From the entries below, copy out every line with "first" in it.

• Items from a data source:
________________________
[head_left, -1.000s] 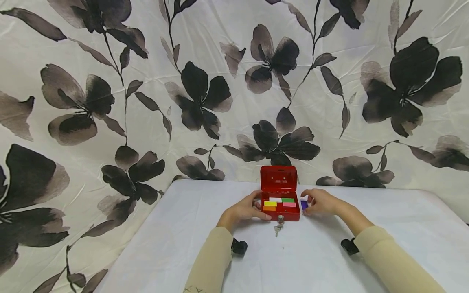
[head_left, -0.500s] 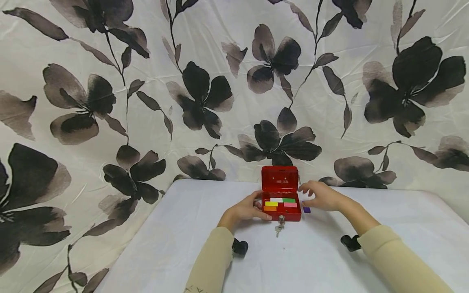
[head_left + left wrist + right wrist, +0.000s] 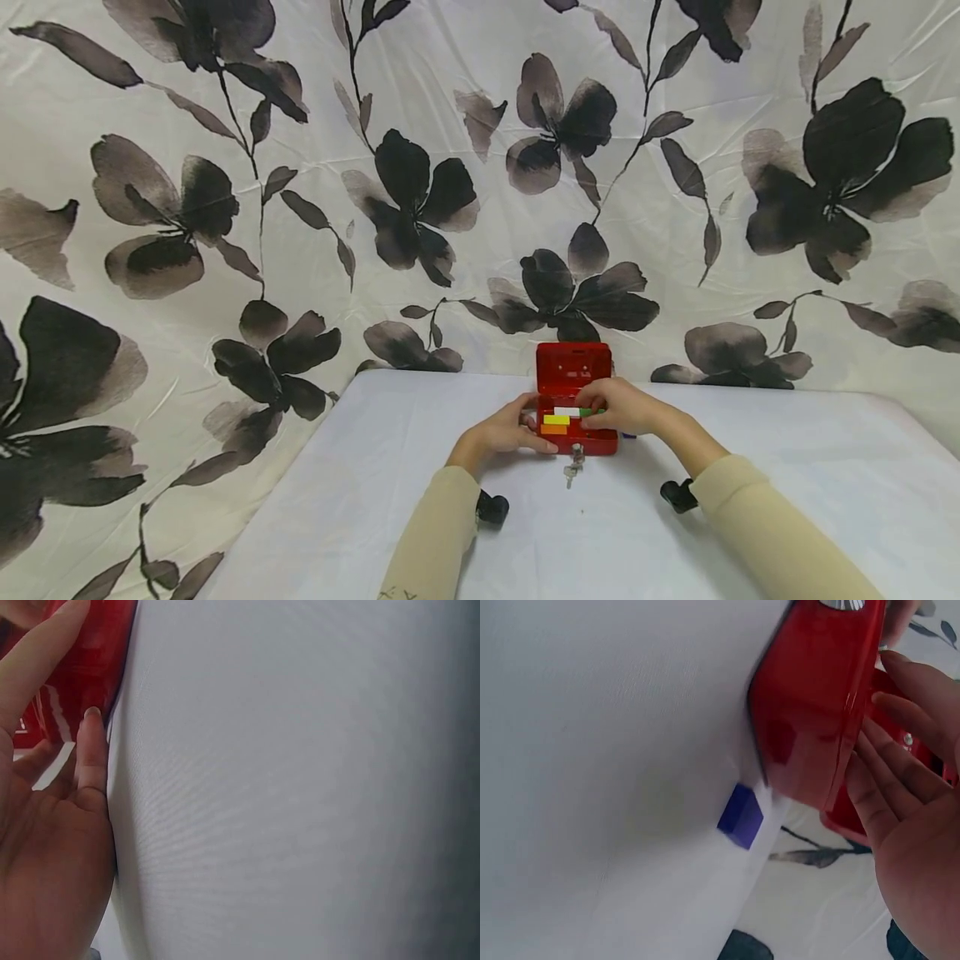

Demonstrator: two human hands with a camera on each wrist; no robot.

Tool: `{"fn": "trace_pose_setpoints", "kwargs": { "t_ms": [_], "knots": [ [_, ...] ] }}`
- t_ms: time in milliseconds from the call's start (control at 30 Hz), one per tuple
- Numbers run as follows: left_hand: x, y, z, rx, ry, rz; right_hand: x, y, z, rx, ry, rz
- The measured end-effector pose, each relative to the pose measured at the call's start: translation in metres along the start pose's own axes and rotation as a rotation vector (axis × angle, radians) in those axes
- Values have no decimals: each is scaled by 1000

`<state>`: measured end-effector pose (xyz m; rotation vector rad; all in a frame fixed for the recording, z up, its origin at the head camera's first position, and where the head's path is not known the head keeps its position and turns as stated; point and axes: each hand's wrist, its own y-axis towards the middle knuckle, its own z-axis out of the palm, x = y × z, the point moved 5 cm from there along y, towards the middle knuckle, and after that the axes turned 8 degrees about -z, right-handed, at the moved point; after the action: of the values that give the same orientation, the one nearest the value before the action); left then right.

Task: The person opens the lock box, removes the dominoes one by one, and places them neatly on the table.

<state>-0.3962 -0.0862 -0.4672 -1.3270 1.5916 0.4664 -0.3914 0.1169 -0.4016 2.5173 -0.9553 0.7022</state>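
An open red cash box [image 3: 577, 447] sits on the white-covered table with its lid [image 3: 573, 367] raised. Inside lie a white block [image 3: 567, 412], a yellow block [image 3: 556, 420] and an orange block [image 3: 553, 430]; part of a green block [image 3: 587, 412] shows beside my fingers. My left hand [image 3: 506, 429] grips the box at its left side, thumb along the front. My right hand [image 3: 626, 408] reaches over the right wall, fingertips inside the box; I cannot tell whether they hold a block. Just outside the right wall rests a purple block [image 3: 741, 816].
Small keys [image 3: 572, 473] hang from the lock at the box's front. A white cloth [image 3: 360, 467] covers the table, and a floral fabric backdrop [image 3: 420, 100] rises directly behind it.
My right hand has let go of the purple block beside the box, lifted, and moved left over the box's right half, covering the pink block. The left hand stays put.
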Motion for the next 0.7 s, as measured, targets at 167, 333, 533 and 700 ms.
{"fn": "trace_pose_setpoints", "kwargs": {
  "t_ms": [167, 333, 533, 700],
  "knots": [
    [0, 2, 0, 2, 12, 2, 4, 9, 7, 16, 8, 0],
    [1, 2, -2, 1, 18, 3, 8, 16, 13, 17, -4, 0],
    [0, 0, -1, 14, -1, 5, 11, 23, 21, 25, -13, 23],
    [-1, -1, -1, 12, -5, 9, 10, 26, 24, 37, -32, 54]
  ]
}}
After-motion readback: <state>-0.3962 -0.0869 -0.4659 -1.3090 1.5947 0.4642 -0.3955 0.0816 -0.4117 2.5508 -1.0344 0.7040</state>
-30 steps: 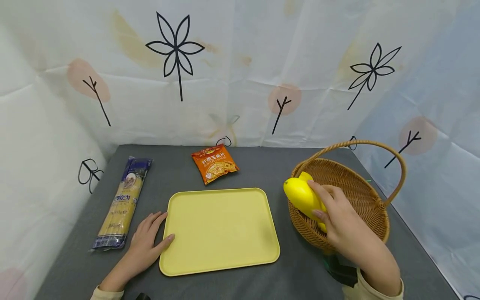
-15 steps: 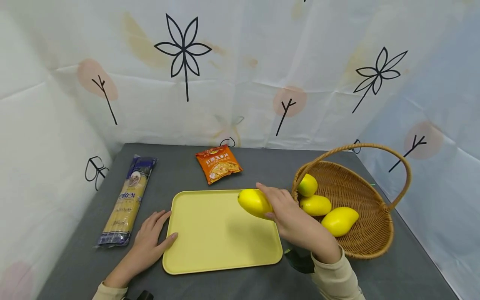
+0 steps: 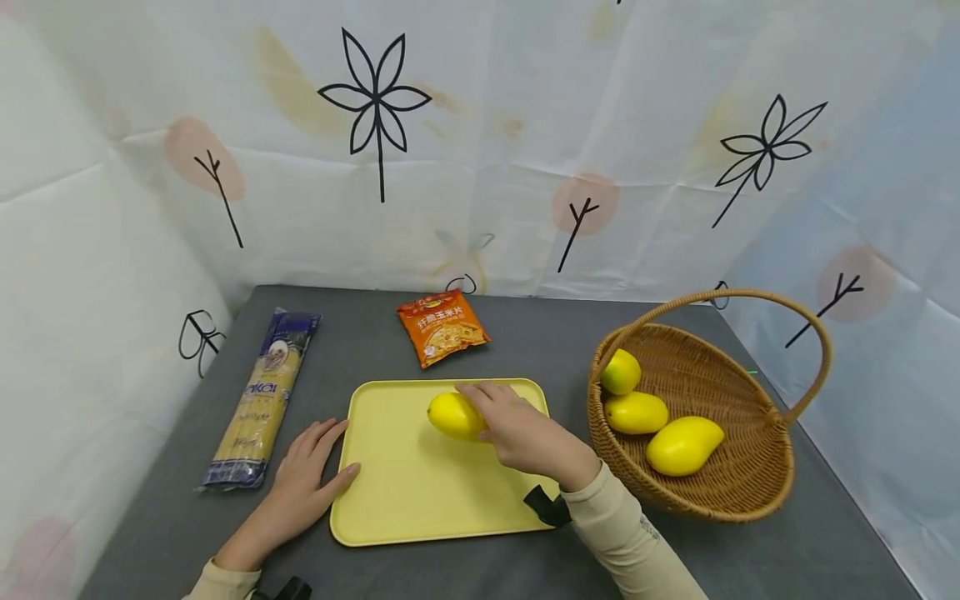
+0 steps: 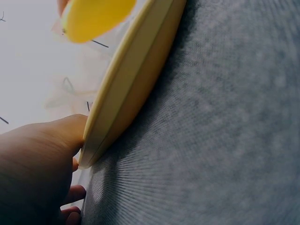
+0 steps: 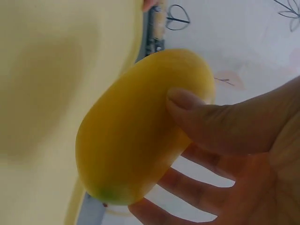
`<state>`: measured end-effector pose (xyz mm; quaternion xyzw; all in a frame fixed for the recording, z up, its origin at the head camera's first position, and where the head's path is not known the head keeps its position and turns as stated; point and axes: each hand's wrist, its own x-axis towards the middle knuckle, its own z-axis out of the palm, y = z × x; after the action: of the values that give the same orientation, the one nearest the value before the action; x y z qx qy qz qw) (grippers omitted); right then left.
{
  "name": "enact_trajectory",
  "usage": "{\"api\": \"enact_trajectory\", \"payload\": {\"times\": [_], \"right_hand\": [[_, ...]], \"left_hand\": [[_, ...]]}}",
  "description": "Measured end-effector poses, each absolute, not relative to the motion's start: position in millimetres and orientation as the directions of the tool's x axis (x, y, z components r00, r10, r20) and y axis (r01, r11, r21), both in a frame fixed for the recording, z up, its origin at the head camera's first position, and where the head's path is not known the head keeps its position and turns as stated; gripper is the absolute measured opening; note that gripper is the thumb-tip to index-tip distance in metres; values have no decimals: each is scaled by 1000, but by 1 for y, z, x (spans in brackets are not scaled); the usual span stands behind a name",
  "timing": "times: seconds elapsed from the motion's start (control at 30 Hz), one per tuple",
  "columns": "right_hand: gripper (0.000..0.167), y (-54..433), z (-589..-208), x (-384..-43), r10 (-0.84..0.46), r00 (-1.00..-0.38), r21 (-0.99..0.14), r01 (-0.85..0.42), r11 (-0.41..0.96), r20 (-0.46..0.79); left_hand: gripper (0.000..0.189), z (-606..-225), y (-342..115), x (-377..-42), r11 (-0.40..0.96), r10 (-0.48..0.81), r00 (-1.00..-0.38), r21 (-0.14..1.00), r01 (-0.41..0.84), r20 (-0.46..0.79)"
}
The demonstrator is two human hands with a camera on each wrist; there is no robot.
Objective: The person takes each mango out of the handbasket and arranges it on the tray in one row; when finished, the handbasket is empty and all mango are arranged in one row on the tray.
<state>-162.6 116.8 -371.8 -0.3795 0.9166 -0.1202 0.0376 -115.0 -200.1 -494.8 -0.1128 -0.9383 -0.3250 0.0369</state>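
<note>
A yellow mango (image 3: 453,417) hangs over the middle of the pale yellow tray (image 3: 397,508), held by my right hand (image 3: 528,433). In the right wrist view the thumb lies on one side of the mango (image 5: 136,131), which has a greenish end, and the fingers curl round the other. The tray shows a shadow under it. My left hand (image 3: 303,475) lies at the tray's left edge, fingers relaxed. Its thumb touches the rim, as the left wrist view shows. To the right, a wicker basket (image 3: 720,367) has 3 more yellow mangoes (image 3: 684,446) inside.
An orange snack packet (image 3: 442,327) lies behind the tray. On the left is a long spaghetti pack (image 3: 262,400) with blue ends. Everything stands on a grey cloth-covered table (image 3: 540,333), with a patterned white curtain (image 3: 480,125) behind. The basket's handle arches high.
My right hand has lifted the mango out of the basket and carried it left over the tray. The left hand stays at the tray's edge.
</note>
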Motion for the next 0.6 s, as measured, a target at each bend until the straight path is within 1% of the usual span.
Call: {"api": "enact_trajectory", "payload": {"times": [0.1, 0.23, 0.33, 0.47, 0.6], "right_hand": [[65, 111, -380, -164, -711, -703, -193, -700, 688, 11], [70, 106, -390, -164, -720, -694, -140, -712, 688, -7], [71, 104, -395, -163, -726, -687, -108, -721, 684, -12], [65, 102, -398, -161, -730, -683, -86, -728, 680, 5], [66, 102, -400, -157, -743, -668, -72, -743, 666, 25]], "left_hand": [[65, -495, -200, -115, 765, 185, -972, 601, 233, 142], [65, -495, -200, -115, 765, 182, -974, 603, 228, 137], [64, -494, -199, -116, 765, 186, -972, 601, 234, 142], [64, -494, -199, -117, 764, 187, -971, 601, 237, 146], [63, -493, -199, -116, 766, 181, -973, 600, 229, 141]]}}
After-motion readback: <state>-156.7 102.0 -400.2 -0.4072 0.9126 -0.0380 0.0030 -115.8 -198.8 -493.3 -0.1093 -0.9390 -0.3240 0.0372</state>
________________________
• RESULT OF THIS EXERCISE:
`<state>`: measured end-effector pose (xyz m; rotation vector rad; all in a frame fixed for the recording, z up, its origin at the head camera's first position, and where the head's path is not known the head keeps its position and turns as stated; point and axes: each hand's wrist, its own y-axis towards the middle knuckle, its own z-axis out of the palm, x = y × z, the point moved 5 cm from there along y, towards the middle knuckle, and after that the axes turned 8 degrees about -z, right-handed, at the moved point; after the action: of the values that give the same orientation, the one nearest the value before the action); left then right.
`<state>`: measured end-effector pose (xyz mm; quaternion xyzw; all in a frame fixed for the recording, z up, its origin at the head camera's first position, and where the head's path is not known the head keeps its position and turns as stated; point and axes: each hand's wrist, its own x-axis towards the middle knuckle, its own z-axis out of the palm, y = z × x; after the action: of the values that give the same orientation, the one nearest the value before the action; x y z qx qy qz qw) (grippers omitted); right then left.
  "description": "Measured end-effector poses, each absolute, not relative to the motion's start: position in millimetres and orientation as the directions of the tool's x axis (x, y, z components r00, r10, r20) and y axis (r01, r11, r21), both in a frame fixed for the recording, z up, its origin at the head camera's first position, and where the head's path is not known the head keeps its position and turns as stated; gripper is the absolute measured opening; note that gripper is the thumb-tip to index-tip distance in metres; values have no decimals: each is scaled by 1000, but by 1 for y, z, x (spans in brackets are not scaled); the usual span stands behind a name",

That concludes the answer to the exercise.